→ **WHAT YOU ARE ASKED TO DO**:
When you find the line with "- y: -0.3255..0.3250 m" among the records below, reproduce it and each line after it exactly, ending with the line with "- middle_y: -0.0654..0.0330".

_____

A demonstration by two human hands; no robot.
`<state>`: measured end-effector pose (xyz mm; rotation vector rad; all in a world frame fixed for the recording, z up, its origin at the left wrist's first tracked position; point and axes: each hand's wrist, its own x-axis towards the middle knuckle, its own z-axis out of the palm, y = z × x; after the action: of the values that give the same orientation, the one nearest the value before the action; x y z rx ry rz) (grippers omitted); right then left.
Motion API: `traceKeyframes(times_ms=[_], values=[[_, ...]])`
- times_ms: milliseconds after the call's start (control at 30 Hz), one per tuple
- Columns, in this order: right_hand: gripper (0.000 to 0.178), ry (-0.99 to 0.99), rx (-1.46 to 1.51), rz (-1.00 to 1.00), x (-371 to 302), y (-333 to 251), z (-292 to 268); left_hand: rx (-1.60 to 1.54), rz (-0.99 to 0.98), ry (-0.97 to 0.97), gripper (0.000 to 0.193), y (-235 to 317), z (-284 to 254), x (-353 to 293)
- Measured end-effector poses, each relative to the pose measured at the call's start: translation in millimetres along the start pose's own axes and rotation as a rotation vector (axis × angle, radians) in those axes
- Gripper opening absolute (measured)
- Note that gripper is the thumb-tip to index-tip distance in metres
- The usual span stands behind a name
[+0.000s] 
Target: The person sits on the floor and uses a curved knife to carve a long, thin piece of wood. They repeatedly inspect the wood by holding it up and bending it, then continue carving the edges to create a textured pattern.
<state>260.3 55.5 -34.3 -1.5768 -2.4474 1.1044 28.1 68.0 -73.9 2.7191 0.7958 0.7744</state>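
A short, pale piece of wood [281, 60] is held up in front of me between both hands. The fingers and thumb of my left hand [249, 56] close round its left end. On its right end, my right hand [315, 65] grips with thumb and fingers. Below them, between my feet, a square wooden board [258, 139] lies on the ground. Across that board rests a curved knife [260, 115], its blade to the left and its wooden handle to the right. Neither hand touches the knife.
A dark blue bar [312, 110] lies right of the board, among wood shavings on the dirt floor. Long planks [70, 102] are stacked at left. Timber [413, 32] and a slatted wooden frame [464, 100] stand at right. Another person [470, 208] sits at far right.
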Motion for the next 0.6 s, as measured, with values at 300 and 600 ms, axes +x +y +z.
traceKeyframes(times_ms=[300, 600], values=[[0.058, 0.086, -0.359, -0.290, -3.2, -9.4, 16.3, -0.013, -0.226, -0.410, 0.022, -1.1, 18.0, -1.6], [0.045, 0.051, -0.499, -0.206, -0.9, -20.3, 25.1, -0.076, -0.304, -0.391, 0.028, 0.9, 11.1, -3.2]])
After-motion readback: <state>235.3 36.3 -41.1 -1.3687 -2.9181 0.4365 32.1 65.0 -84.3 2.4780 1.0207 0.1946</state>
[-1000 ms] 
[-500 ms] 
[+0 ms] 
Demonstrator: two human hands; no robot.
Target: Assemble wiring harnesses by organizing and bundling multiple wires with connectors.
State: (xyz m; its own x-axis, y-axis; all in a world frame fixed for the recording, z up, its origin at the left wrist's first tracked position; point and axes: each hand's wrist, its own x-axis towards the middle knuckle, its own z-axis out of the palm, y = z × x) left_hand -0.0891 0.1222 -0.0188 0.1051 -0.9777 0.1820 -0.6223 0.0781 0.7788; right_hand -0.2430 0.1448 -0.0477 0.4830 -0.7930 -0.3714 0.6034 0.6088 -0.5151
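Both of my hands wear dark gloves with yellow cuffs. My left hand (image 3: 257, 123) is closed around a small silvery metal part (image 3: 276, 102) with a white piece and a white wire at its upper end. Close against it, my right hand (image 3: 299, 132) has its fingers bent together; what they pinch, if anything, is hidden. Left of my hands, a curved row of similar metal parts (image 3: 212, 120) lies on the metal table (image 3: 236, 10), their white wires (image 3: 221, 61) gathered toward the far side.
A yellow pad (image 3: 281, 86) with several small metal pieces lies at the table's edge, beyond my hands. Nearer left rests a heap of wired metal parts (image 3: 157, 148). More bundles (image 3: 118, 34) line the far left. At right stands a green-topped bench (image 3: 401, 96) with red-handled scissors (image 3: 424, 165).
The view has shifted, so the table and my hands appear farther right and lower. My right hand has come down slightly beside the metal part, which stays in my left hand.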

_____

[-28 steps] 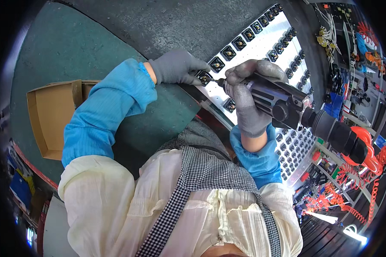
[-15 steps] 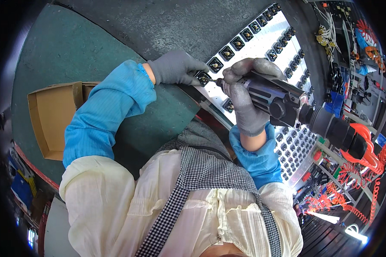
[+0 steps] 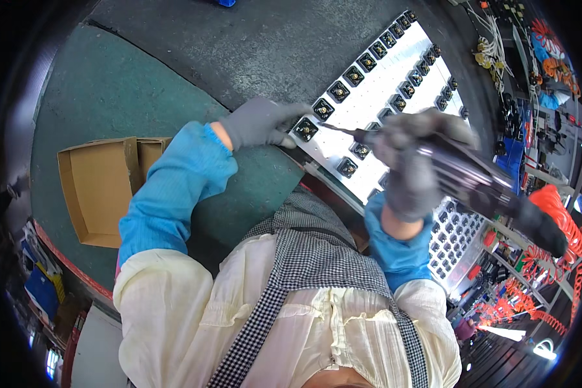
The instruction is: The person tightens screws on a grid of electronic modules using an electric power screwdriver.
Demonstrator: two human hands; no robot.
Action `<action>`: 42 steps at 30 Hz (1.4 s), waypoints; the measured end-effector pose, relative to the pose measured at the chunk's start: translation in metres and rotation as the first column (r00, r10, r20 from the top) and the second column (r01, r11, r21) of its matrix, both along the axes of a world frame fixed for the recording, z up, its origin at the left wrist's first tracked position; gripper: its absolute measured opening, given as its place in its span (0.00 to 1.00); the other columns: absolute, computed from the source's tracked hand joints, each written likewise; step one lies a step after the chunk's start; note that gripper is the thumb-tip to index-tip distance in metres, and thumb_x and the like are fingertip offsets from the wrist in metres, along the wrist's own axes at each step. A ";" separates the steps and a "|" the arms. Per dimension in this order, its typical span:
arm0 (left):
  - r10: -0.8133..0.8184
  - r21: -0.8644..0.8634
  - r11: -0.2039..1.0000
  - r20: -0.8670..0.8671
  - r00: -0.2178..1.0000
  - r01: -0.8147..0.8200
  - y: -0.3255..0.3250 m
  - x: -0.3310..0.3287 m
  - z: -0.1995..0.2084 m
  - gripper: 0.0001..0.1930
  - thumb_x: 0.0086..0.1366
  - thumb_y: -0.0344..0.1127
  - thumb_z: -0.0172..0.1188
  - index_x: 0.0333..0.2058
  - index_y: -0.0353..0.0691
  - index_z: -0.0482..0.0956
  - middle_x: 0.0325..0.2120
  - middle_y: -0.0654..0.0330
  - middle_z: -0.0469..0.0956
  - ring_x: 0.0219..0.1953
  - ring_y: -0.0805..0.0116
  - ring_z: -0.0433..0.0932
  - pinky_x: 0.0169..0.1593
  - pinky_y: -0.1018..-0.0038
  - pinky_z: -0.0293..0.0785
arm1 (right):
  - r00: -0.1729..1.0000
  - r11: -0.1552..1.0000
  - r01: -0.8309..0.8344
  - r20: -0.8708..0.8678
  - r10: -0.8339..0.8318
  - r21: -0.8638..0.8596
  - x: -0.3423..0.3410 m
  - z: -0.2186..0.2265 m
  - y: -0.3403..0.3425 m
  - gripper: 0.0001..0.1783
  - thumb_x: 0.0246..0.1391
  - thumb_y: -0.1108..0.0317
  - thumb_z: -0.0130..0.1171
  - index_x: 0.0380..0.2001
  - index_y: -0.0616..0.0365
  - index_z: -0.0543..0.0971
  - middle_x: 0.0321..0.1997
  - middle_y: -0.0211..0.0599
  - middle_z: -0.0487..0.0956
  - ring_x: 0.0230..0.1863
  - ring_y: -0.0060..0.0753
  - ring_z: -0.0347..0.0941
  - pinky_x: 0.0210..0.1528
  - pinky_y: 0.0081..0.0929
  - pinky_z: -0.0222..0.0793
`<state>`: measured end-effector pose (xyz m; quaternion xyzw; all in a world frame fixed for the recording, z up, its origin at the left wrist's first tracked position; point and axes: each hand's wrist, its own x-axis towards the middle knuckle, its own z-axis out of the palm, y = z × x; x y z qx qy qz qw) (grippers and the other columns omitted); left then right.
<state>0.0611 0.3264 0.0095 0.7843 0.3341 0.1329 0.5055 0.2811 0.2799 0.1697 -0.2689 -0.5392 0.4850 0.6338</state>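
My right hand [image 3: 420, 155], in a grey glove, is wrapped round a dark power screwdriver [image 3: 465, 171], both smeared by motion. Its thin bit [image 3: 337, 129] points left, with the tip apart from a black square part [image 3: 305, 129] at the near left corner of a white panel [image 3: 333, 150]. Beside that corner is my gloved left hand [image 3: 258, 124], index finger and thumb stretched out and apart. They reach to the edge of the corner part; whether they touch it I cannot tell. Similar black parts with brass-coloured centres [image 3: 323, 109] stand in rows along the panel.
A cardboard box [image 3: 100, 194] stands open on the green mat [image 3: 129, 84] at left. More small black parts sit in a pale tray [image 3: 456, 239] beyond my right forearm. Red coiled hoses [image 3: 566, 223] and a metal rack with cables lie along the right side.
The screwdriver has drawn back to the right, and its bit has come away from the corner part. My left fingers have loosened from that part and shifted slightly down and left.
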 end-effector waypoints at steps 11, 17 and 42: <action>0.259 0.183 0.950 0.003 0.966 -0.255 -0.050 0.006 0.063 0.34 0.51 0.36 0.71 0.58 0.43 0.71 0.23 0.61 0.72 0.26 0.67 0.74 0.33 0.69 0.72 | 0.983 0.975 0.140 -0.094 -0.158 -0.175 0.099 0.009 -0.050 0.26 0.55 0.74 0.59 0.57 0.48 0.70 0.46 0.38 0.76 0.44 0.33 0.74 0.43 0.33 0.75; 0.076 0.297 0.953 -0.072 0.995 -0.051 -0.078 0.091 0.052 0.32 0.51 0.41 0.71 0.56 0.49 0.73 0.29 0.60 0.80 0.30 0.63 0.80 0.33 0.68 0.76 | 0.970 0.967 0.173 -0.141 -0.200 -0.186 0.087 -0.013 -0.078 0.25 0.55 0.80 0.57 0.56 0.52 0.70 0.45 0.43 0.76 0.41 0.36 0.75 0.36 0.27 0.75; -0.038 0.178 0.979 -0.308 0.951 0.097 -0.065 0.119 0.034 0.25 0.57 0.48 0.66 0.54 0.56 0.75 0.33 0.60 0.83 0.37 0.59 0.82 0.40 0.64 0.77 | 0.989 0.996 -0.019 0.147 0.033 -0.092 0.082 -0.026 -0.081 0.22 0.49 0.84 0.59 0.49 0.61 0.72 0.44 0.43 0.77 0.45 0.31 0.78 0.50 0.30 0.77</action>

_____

→ **ANSWER BOX**:
  - y: -0.3255..0.3250 m
  - x: -0.3310..0.3287 m
  - z: -0.1995..0.2084 m
  - gripper: 0.0001..0.1930
  - thumb_x: 0.0086..0.1366
  - thumb_y: -0.0344..0.1127
  - thumb_z: -0.0172..0.1188
  - index_x: 0.0333..0.2058
  - index_y: -0.0353..0.0691
  - index_z: -0.0482..0.0956
  - middle_x: 0.0325..0.2120
  - middle_y: -0.0654..0.0330

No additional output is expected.